Tag Archives: 1910s

Baby food, 1916-style

21 Nov

 “FOOD FOR CHILDREN OF NINE MONTHS

Raw meat juice is another useful method of feeding where for any reason cow’s milk or other foods disagree. It can be simply made as follows:­ —

After washing a quarter of a pound of lean raw beef scrape it into as fine shreds as possible, and put in a cup. Add two tablespoons of cold water, cover cup, and allow to stand for about an hour in a cool place. Now strain it and squeeze the juice out by wringing the pulp in a piece of muslin.”

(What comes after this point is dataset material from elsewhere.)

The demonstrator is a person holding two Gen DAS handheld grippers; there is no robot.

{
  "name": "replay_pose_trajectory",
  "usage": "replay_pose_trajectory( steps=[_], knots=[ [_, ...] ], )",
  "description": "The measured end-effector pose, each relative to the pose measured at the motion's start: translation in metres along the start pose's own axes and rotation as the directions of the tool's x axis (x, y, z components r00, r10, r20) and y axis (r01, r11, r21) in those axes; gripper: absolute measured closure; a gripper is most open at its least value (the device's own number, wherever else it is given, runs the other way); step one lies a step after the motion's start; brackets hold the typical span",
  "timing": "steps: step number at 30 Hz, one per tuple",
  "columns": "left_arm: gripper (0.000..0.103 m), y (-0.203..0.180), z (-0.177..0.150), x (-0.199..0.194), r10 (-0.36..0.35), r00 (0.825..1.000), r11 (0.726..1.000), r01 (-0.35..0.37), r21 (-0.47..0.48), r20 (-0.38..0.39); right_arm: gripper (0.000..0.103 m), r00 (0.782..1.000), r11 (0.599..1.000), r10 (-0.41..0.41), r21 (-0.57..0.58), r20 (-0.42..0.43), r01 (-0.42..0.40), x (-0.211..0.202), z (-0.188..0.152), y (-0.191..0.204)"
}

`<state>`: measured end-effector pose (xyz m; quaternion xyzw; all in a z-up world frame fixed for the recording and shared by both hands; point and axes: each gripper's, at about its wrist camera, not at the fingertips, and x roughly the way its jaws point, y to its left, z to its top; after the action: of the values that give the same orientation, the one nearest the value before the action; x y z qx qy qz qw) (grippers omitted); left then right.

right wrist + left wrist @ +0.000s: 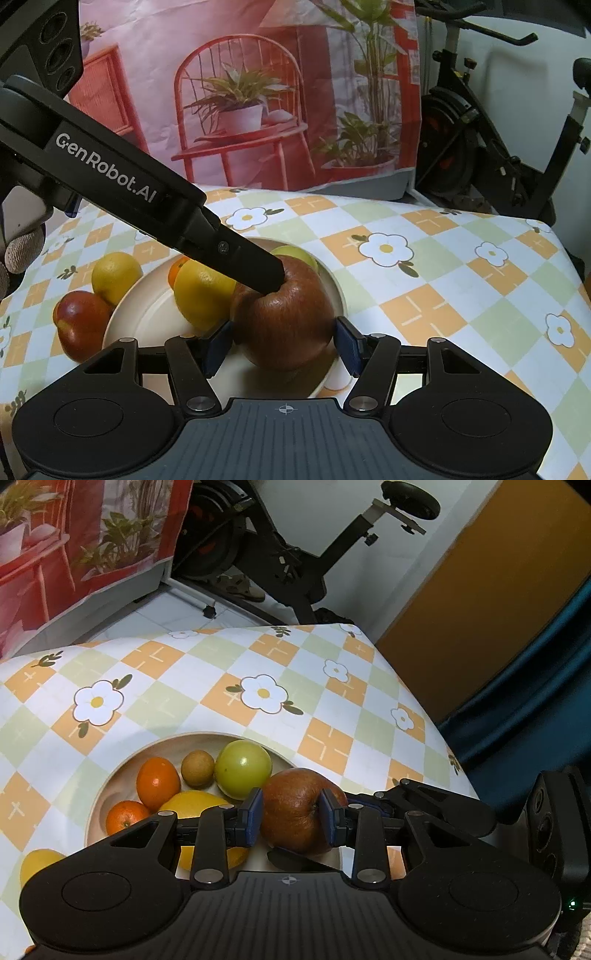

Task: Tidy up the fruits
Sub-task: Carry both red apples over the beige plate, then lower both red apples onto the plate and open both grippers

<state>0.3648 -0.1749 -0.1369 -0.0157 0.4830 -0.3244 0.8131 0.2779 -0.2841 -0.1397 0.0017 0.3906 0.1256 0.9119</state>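
Note:
A cream bowl [110, 775] on the checked tablecloth holds two oranges [158, 782], a small brown fruit [197, 768], a green apple [242, 769] and a lemon [192, 805]. My left gripper [291, 818] is shut on a large red-brown apple [291, 812] over the bowl's near edge. In the right wrist view the same apple [284, 321] sits between my right gripper's [282, 341] open pads, which stand just clear of its sides. The left gripper's finger [258, 269] presses on the apple's top there. A second lemon [115, 275] and a red apple [81, 325] lie outside the bowl [147, 314].
The table's far edge and right corner [354, 627] drop off to the floor. An exercise bike [280, 561] stands behind. A printed backdrop [258, 92] rises behind the table. A blue cloth [535, 672] hangs at the right.

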Motion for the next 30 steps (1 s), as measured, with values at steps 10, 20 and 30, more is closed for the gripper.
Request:
replay_pose_trajectory(
  steps=[10,20,30],
  knots=[
    [0.068,0.005,-0.001,0.006,-0.004,1.000,1.000,0.004,-0.008,-0.014,0.047,0.999,0.998,-0.030,-0.051,-0.025,0.028,0.012,0.003,0.010],
    [0.073,0.012,-0.003,0.011,0.028,0.999,0.999,-0.028,-0.026,-0.018,0.046,0.998,0.999,-0.023,-0.046,-0.061,0.021,0.019,0.002,0.011],
    [0.073,0.008,-0.004,0.011,0.057,0.998,0.998,-0.057,0.000,-0.006,0.047,0.999,0.999,-0.037,-0.023,-0.014,0.037,0.000,-0.001,0.011]
  ],
)
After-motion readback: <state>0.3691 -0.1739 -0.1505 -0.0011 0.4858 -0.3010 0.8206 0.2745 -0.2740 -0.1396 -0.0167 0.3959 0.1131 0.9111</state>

The Australian Household Guide, Ed: Lady Hackett, 1916

I can’t see Heinz adding raw meat juice to its baby food range any time soon. Mind you, you never know, especially when a baby who is presumably reared on the stuff looks like this:

Baby from The Australian Household Guide

Is this what happens when you drink raw meat juice? The Australian Household Guide, 1916

Spaghetti sandwiches

7 Jul
Spaghetti sandwich illustration

Spag sanga anyone? Lorraine Hannay's illustration of a spaghetti sandwich in Richard Beckett's Convicted Tastes.

I have a confession to make. I have never eaten a spaghetti sandwich. A tangle of tomato-tinged, soggy and sweet can-confined spaghetti has not ever presented itself to me as a viable sandwich filling. The concept is utterly foreign, which isn’t surprising given I grew up in a household where  a can of spaghetti was like bacon to a Jewish Rabbi – not only a banned substance, but one thought of with a fair amount of  disgust.

Not so for my eighth generation Australian husband who recalls with delight chomping down on buttered white bread crammed with slimy spaghetti.

He wasn’t the only one. Richard Beckett recalls that spaghetti sandwiches were once very much a part of the culinary landscape:

Its construction was quite basic – a spoonful of tinned spaghetti between two pieces of buttered bread. Along with baked beans, it was always an integral part of a plate of mixed sandwiches at city tearooms – now vanished – run by large department stores on their top storeys.

When exactly the spaghetti sandwich made its debut is hard to know. What we do know is that to make this historic sandwich you need a can of spaghetti, and that process was kicked off in the late 19th Century by the Franco-American company in the US.  By the 1920s it was joined by versions from Heinz and Campbells, amongst others.

Heinz, which didn’t start local production till 1934, claims that US miners introduced their canned products to Australia during the gold rush, along with their shovels and picks and dreams of striking it rich too, no doubt.

However, by 1917, you didn’t need to know an American miner to get your hands on a can of spaghetti – you would’ve found it along with other imported products like baked beans, cream of tomato soup and “many other desirable lines of distinctive quality” at HG Wilson and Co, “The Family Grocer” on Swanston Street in Melbourne, just opposite St Paul’s Cathedral.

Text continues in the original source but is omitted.